THE PROBLEM:
Where the listing below has a line with "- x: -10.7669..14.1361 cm", write out exactly that line and every line after it, stopping after the line with "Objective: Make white".
"""
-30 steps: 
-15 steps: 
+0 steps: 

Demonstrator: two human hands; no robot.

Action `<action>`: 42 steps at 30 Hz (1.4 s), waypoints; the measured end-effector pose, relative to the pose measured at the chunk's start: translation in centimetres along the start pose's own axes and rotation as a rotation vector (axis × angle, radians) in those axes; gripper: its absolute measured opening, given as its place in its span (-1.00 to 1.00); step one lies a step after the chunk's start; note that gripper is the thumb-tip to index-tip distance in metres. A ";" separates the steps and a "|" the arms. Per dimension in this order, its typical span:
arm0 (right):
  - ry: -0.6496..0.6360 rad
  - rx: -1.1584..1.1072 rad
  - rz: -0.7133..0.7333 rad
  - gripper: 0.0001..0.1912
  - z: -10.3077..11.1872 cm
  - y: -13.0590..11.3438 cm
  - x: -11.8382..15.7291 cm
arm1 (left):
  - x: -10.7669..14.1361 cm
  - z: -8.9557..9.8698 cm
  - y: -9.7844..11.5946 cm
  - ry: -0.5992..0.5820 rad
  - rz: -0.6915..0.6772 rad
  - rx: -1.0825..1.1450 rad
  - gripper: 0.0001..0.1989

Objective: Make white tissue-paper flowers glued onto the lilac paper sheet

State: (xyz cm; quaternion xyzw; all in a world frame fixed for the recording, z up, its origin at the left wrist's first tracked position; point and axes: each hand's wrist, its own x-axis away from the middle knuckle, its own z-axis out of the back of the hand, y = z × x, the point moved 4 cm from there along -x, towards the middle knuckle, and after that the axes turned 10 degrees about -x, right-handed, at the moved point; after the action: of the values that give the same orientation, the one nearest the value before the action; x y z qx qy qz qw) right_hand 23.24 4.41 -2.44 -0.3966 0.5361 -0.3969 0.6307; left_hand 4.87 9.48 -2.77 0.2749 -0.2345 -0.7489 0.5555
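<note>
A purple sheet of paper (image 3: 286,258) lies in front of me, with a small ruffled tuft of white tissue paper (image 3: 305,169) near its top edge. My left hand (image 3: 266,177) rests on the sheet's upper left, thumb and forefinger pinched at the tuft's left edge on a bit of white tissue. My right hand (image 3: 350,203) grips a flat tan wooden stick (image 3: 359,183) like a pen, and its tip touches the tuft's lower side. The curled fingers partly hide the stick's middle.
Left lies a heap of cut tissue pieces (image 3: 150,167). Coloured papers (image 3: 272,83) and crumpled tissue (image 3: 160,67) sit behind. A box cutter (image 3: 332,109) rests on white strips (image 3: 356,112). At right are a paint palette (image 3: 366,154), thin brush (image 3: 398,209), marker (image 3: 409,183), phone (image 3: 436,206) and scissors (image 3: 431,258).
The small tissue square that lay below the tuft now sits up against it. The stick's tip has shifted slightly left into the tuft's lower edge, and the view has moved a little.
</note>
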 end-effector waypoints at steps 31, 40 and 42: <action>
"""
SOLUTION FOR THIS TASK:
  - x: -10.7669..14.1361 cm
  - z: -8.9557..9.8698 cm
  - y: -9.7844..11.5946 cm
  - ry: -0.5992..0.5820 rad
  - rz: -0.6915..0.6772 rad
  - rx: -1.0825..1.1450 rad
  - gripper: 0.0001..0.1989

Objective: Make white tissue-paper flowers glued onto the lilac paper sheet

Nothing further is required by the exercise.